A Cerca
 

Um alinhamento de bambus secos, apretejados pela ação mofadora do tempo e da água que vem do céu e que acabara de chegar com o quase agora, ainda formando pequenas gotas nas dobraduras do verde e do vermelho. E lá vai a quase menina e a quase mulher duas em uma, caminhando em cima do solado anabela de  suas sandálias de tiras cruzadas, calçadas no escondido dos olhos da mãe que se perdiam fixados no conserto das roupas de tantas crianças irriquietas. E lá seguia a menina, ainda não de todo mulher saltando por sobre as poças reflexivas da água da chuva, buscando a solidez onde só havia a mistura de terra e água afundando os saltos desequilibrados. Barro. Barro em seu estado mais puro. Mas a menina não se deixava abater e seguia já imitando, na tentativa, os passos da mulher que breve se mostraria. E lá vai ela se aproximando da cerca e olhando daqui e dali, recolhe com pesar mas sem hesitação duas flores, só duas que mais não ousa macular a beleza da cerca. Escolhe as que supõe serem as mais belas, as de cores mais firmes. Retira-as da cerca uma a uma e em cada,  um sopro leve eliminando as gotículas. Coloca-as em cada uma de suas róseas e delicadas orelhas e as flores, jóias da natureza se transformam em jóias verdadeiras, em brincos de princesa, em brincos da princesa que sai caminhando com seus primeiros trejeitos de mulher rumo a casa da avó onde os sonhos eram possíveis.

 
Muitos anos depois a mulher já agora tendo caminhado a maior parte do seu caminho na vida procurando encontrar dentro de si a menina perdida se reúne com as amigas em volta de uma grande mesa.
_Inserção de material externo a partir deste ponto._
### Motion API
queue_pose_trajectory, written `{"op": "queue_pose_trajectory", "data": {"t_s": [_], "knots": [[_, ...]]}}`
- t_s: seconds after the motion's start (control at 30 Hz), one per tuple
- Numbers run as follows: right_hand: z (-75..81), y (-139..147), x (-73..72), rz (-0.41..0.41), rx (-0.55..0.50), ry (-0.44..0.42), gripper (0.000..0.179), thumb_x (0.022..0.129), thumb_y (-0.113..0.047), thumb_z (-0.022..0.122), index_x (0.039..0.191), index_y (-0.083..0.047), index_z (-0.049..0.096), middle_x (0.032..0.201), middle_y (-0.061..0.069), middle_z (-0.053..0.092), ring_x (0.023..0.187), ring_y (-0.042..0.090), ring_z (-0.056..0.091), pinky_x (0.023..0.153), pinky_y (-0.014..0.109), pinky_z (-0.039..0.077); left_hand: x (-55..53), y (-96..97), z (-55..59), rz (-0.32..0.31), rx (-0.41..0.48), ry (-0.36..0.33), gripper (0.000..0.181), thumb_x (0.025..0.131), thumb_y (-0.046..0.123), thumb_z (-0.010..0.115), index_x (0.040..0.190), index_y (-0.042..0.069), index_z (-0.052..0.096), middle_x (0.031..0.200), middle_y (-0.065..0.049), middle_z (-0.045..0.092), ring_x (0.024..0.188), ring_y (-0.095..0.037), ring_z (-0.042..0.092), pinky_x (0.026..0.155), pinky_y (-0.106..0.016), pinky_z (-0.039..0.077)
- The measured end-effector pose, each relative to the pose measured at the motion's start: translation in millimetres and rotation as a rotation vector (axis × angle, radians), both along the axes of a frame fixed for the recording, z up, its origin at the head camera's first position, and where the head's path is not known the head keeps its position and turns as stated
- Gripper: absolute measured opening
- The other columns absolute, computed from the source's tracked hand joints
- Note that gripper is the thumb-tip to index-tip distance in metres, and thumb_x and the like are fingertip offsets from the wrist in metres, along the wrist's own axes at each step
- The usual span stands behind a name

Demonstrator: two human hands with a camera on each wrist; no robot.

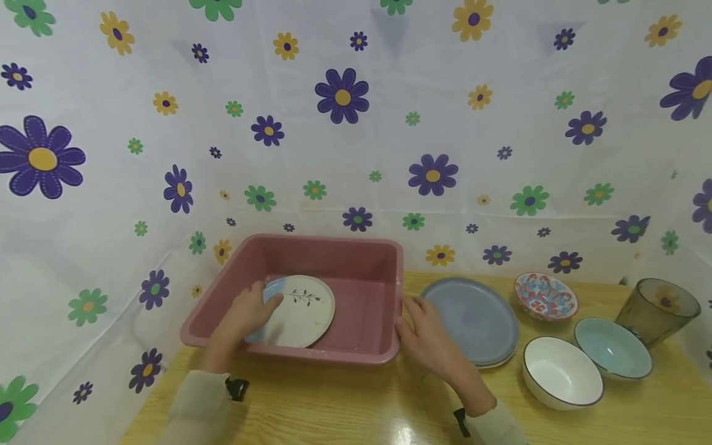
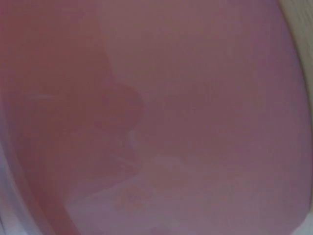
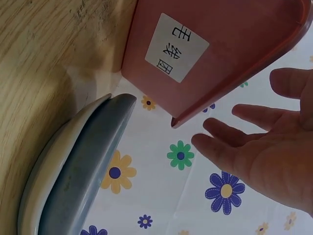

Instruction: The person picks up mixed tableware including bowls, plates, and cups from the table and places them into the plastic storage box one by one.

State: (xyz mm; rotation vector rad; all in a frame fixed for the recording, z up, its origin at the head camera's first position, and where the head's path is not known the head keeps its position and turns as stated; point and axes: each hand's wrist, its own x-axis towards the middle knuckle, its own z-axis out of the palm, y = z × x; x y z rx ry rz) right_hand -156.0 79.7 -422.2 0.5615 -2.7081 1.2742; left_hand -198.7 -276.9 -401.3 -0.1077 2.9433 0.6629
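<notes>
Inside the pink plastic basin (image 1: 356, 356) is a round plate (image 1: 305, 318), cream with a blue edge section and a dark plant sprig. My left hand (image 1: 245, 314) reaches over the front left rim and grips the plate's left side, thumb over its face; the fingers are partly hidden. In the left wrist view the blurred basin wall (image 2: 210, 122) fills the picture, with neither hand nor plate to make out. Beside the basin's right wall is my right hand (image 1: 427, 339). In the right wrist view its fingers (image 3: 222, 133) extend, apart from the rim and holding nothing.
Right of my right hand lie stacked plates, a grey-blue plate (image 1: 470, 318) on top. Farther right stand a red-and-blue patterned bowl (image 1: 546, 296), a white bowl (image 1: 563, 374), a light blue bowl (image 1: 612, 349) and a brownish glass (image 1: 656, 315). A flowered curtain (image 1: 378, 142) hangs behind.
</notes>
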Motion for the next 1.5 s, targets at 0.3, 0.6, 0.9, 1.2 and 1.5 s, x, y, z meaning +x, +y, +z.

E ali, um papel cartão estendido a sua frente, fecha os olhos e busca inspiração. Ela precisa fazer um quadro, uma pintura, pode usar os materiais que quiser,  lápis colorido, giz cera, tinta, qualquer espécie de tinta, está tudo ali a sua frente.Ela precisa fazer uma pintura, um quadro que mostre um momento de sua vida que tenha se transformado em algo mais do que uma lembrança. Um símbolo, um sonho.  
 
Ela fecha os olhos e desaparece no tempo e seu coração volta lá, bem longe, olhando a cerca encantada por onde se espalha o verde salpicado de vermelho, dezenas de florzinhas vermelhas, os brincos de princesa, sua flor preferida. E quando ela retorna aquela sala, na varanda da casa de sua amiga, ela só volta pelas metades porque uma está ali e pega os lápis cera com força e firmeza, o lápis verde escuro e o lápis vermelho e transfere para o papel toda a emoção que está vivendo. Ela chega inteira e colore o papel com o entusiasmo de uma menina e depois coloca na parede para admirar a sua obra prima e única – uma cerca de bambu coberta pela folhagem verde salpicada de vermelho, abstração que só ela consegue ver. Mas que importância pode ter isso?